Dr. Martin: Right there.
Dr. Anyanwu: And that is the lesion taken out. It is not perforated fully but it would have at some point, so we are not having a big defect in the mitral when looking from the atrial side of the valve, so we would reconstruct that with pericardium. Some people will question why you did not replace this I hope not, so we replaced it with pericardium from the mitral side and put a ring and then put a stented tissue valve in the aortic position.

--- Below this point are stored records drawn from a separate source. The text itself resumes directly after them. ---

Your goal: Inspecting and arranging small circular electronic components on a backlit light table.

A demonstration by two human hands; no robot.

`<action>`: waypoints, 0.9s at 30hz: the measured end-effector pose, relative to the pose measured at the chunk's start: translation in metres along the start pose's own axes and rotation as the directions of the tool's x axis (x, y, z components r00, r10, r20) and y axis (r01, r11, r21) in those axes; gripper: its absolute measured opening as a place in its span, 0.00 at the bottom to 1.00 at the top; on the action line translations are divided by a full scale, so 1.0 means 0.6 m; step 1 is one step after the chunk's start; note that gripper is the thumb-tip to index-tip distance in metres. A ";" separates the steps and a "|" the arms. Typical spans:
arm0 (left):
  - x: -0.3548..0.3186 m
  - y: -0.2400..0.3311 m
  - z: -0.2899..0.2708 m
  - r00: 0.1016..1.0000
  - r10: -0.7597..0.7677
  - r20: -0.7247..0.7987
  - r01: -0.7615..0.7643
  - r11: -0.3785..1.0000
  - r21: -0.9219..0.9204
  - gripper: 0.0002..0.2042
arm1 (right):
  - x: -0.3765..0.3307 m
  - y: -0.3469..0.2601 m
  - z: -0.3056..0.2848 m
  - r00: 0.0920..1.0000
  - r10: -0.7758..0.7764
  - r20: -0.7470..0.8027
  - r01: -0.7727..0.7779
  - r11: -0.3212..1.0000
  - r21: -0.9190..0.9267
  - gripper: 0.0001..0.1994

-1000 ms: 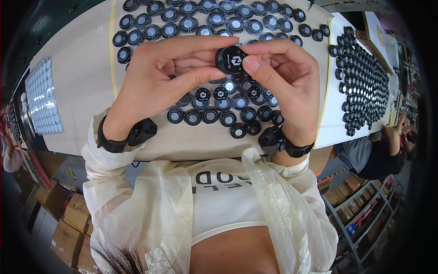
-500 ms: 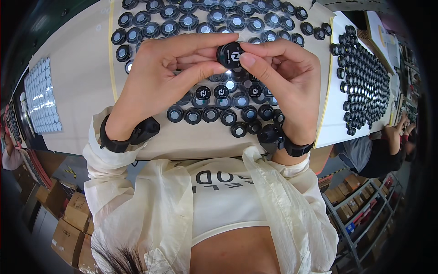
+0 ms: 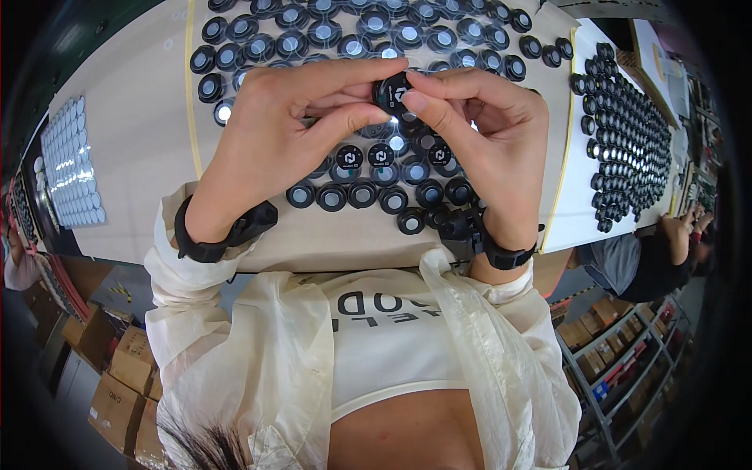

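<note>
Between both hands, above the table, is a small round black cap-like part (image 3: 389, 94) with a white printed mark on its face. My left hand (image 3: 286, 121) pinches its left side between thumb and fingers. From the other side my right hand (image 3: 493, 129) grips it, the thumb lying across the face and hiding part of the mark. Below the hands, several black round parts with pale centres (image 3: 362, 194) lie in rows, some partly hidden by my hands. A few black discs with the same white mark (image 3: 349, 157) rest on top of clear film among them.
A sheet of round pale stickers (image 3: 74, 164) lies at the table's left. Many more black round parts (image 3: 627, 141) stand packed on a white board at the right. Cardboard boxes (image 3: 117, 407) and a metal rack (image 3: 627, 368) are below the table. Another person (image 3: 658, 262) sits at the far right.
My right thumb has slid slightly left over the part's face and covers more of the mark. Both hands still hold the part in nearly the same place.
</note>
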State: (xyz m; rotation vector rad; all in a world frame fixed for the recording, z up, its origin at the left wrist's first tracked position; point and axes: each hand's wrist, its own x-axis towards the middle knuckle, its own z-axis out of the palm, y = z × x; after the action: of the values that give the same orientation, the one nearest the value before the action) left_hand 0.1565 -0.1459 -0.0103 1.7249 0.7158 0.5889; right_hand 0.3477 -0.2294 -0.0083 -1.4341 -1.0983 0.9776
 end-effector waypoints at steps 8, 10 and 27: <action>0.008 -0.003 -0.003 0.998 -0.033 0.049 0.038 0.993 -0.110 0.20 | 0.002 0.005 0.013 0.928 -0.372 0.032 0.356 0.856 -0.376 0.11; 0.014 -0.011 -0.009 1.000 -0.005 -0.029 0.001 0.991 -0.137 0.19 | 0.002 -0.009 0.015 0.948 -0.304 0.092 0.318 0.902 -0.293 0.15; 0.117 -0.107 -0.311 0.907 0.418 0.046 -0.184 0.295 0.938 0.18 | -0.018 -0.031 -0.042 0.976 -0.048 0.213 0.131 0.910 -0.394 0.18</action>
State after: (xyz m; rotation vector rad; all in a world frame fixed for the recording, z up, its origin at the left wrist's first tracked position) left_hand 0.0631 0.0412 -0.0230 3.0039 0.9796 0.6782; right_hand 0.3669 -0.2454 0.0139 -1.6210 -1.5740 0.8714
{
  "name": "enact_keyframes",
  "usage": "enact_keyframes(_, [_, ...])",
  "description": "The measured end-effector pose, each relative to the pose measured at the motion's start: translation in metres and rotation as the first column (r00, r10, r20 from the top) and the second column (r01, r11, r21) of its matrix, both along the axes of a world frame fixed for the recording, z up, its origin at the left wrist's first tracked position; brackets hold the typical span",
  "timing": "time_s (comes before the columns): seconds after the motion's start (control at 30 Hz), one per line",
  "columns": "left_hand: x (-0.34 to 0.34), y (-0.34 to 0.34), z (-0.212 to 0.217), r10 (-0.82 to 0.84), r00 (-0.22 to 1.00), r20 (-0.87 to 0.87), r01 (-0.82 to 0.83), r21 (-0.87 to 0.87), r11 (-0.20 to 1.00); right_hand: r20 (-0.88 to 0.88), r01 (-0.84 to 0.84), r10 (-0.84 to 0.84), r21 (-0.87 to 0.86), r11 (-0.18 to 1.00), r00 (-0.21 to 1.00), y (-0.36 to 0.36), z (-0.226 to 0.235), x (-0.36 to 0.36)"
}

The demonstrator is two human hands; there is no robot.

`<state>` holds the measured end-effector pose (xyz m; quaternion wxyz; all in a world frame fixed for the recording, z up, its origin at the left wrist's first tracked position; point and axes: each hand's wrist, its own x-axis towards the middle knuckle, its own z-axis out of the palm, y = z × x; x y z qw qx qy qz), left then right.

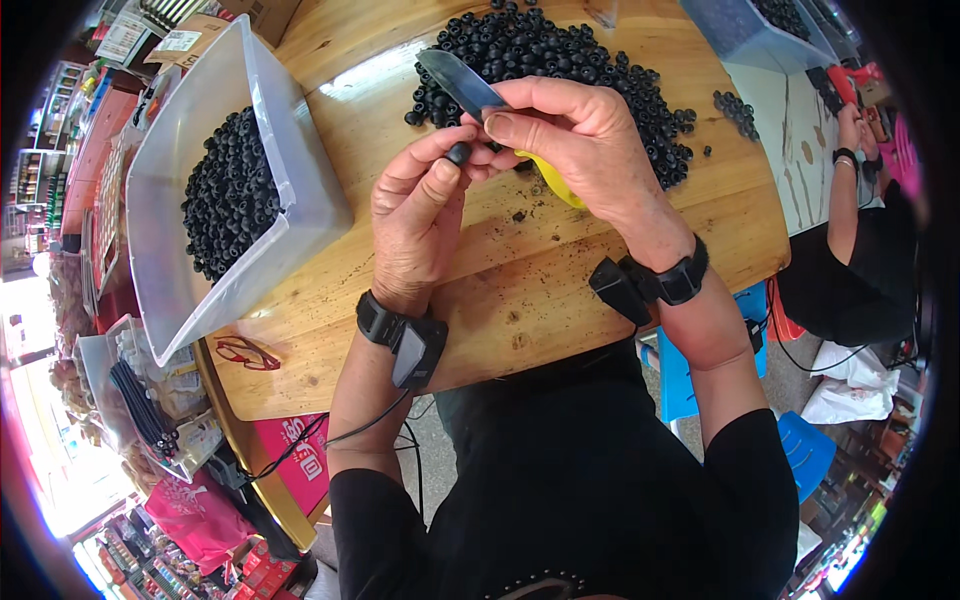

Dr. Martin: So you did a pericardial patch of the mitral?
Dr. Anyanwu: Yes.
Dr. Martin: And then a stented valve in the aortic position?
Dr. Anyanwu: Yes that is correct. So, she continued the antibiotics for six weeks and she went through rehab. She did not bleed into her brain. Her stroke did not get any worse and she is now able to mobilize still with some hemiparesis and she is still hemiparetic on the right side. She is dysarthric and dysphasic a bit but she is getting her voice back. So, just to comment, I mean this case reflects the controversy regarding endocarditis and vegetations and I think the balance of the emerging data suggesting that we probably should have been more aggressive initially and I think that the historical data that suggests the role for delayed surgery might not necessarily be applicable to the current era and there is a question of whether it is time to review the guidelines.
Dr. Anyanwu: Thank you.
Dr. Martin: All right, good case, thank you.